If I knew the answers to these questions I would write a book and become the
darling of anthropology. I'm not saying that culture has ceased to be natural
but that certain *consequences* of it have an "unnatural" aspect. The removal
of homo sapiens from the influence of the forces of nature (climatic changes
and such) to the point that biological evolution has all but halted, except
the diminishment of the little toe and some cognitive adjustment, to me appears
to make us ecological anomalies. Certainly, the nonexistence of any predators
that we have to worry about and the burgeoning world population adds credence to
this claim.

>>Culture has become the buffer between us and the environment to such an extent
>>that *it* evolves in our place.
>Culture effects our environment. You're being environmentocentric. Why
>are cars houses and cities less valid as "environments" than jungles?
>>This is my basis for claiming that we have
>>become so removed from nature...
>You see, you presuppose that our environment is removed from nature, and
>use that to conclude that....

I don't see how you can sit there in your climate-controlled enclosure typing
away at someone half way round the world and NOT feel _removed_ from nature?

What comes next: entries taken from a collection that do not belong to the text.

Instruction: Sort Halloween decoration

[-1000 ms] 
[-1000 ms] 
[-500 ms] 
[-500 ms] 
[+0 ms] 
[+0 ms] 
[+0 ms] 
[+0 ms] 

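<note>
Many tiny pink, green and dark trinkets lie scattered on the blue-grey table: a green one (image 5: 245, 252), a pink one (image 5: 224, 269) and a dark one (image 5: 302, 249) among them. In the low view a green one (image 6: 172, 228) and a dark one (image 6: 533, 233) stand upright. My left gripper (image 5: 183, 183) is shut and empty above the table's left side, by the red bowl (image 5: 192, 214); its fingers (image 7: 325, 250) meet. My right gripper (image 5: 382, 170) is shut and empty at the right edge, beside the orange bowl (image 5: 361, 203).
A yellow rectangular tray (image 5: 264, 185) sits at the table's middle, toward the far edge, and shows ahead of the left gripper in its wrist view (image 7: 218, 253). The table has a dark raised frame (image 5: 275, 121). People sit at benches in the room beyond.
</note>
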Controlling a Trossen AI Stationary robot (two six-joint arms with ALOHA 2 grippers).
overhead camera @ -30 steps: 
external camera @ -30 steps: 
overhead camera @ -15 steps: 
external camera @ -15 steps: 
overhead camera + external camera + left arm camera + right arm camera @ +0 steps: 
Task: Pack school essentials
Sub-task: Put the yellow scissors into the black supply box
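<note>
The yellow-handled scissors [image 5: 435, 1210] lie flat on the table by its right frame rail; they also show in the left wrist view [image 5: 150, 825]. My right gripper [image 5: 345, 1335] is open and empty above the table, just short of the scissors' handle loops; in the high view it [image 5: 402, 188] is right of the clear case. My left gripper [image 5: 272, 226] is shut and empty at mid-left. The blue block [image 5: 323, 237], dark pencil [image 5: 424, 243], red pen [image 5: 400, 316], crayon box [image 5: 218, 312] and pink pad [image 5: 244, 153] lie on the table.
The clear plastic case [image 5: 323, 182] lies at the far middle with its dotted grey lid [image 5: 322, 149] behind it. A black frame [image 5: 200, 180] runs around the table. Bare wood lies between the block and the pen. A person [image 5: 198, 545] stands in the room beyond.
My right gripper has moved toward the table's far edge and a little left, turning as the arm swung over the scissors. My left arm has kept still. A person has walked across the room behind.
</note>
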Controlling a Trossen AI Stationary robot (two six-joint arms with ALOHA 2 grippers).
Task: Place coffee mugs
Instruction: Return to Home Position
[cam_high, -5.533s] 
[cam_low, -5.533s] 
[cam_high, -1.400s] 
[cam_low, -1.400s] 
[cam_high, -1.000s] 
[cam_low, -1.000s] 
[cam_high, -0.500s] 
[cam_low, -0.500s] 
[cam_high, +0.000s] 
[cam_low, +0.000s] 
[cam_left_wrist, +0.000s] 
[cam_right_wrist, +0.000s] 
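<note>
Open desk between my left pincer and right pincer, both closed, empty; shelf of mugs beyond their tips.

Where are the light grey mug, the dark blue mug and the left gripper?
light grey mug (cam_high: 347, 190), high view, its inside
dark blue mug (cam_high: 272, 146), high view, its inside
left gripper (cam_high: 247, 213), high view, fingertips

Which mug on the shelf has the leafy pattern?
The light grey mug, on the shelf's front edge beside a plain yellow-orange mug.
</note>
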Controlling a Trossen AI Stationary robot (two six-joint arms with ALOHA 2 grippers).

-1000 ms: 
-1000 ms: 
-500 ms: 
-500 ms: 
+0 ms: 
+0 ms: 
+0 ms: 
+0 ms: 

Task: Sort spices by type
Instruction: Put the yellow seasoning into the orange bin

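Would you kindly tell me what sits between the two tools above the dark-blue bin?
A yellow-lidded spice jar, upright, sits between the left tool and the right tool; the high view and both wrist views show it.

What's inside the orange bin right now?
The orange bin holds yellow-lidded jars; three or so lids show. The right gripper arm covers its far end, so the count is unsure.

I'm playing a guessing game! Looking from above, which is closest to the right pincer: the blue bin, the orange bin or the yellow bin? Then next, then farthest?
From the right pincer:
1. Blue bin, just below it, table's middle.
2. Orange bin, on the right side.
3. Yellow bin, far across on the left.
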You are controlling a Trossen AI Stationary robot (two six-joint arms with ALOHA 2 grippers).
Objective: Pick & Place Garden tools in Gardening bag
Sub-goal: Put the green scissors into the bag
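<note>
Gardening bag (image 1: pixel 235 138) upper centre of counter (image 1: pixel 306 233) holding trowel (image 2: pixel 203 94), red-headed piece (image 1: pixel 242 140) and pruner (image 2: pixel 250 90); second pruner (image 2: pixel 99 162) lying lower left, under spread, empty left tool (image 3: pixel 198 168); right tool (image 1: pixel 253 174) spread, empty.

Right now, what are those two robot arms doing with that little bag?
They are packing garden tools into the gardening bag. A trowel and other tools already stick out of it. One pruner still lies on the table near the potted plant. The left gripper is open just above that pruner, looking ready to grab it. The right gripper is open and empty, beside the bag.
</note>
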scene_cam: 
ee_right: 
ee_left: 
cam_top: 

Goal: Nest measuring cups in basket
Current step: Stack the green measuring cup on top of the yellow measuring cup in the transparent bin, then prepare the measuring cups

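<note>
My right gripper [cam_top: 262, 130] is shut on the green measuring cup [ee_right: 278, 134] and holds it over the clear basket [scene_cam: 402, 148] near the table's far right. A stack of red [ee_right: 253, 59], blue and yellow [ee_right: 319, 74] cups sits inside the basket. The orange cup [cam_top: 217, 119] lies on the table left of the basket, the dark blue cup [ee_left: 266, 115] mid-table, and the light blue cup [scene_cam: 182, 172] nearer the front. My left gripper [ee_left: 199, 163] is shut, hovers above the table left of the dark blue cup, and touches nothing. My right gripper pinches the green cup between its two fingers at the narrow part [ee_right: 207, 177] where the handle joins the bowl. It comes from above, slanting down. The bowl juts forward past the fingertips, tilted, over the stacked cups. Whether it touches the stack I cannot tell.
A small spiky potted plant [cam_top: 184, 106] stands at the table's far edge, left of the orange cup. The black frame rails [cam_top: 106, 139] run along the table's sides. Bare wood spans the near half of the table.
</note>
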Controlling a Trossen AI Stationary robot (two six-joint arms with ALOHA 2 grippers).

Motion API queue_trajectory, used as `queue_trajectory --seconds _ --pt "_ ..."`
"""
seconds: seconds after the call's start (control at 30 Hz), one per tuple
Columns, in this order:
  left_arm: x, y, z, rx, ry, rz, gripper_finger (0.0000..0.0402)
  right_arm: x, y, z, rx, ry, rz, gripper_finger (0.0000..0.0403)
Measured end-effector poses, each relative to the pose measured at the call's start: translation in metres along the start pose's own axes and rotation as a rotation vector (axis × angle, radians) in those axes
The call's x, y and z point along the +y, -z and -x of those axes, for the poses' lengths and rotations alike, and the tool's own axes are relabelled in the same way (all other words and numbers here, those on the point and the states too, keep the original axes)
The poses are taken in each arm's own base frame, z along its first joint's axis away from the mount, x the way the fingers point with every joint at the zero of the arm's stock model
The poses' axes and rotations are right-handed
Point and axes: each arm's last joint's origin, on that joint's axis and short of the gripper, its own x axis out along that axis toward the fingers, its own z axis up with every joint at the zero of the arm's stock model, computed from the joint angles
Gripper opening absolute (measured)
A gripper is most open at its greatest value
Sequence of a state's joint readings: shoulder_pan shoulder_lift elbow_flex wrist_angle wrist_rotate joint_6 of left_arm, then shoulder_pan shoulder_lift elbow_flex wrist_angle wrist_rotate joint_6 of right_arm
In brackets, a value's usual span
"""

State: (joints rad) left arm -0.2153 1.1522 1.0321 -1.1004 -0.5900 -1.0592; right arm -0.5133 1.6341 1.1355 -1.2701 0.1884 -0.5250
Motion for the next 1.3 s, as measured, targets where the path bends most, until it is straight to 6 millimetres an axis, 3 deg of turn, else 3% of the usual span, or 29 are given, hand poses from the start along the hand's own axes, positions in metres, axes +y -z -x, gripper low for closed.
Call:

Getting back to the original question. Natural Selection is the differential
survival and reproduction of a population [in a natural environment]. If
homo sapiens have successfully negated the effects of natural forces in their
lives, to the point that we have completely inverted the food pyramid that
places large mammals at the top with fewer members and plant species at the
bottom with the most numerous, how can we continue to call this situation
natural? If nature plays no role in our lives, other than an amusement or a
nuisance, how do we continue to be natural?

>Are birds' nests unnatural? How about beavers' dams? Why are they more
>natural than cities? Birds and beavers can destroy parts of their
>"natural" surroundings because of these creations. Aren't they polluting
>the "natural" environment with their "unnatural" acts?
>Which, by the way, help them to survive, just as houses help us to
>survive. Are bird nests "preventing birds from evolving" somehow?

No. But if birds ever build nests that remove them from the effects of
nature, to the point that their biological evolution grinds to a halt, then
I will consider them "unnatural" as well.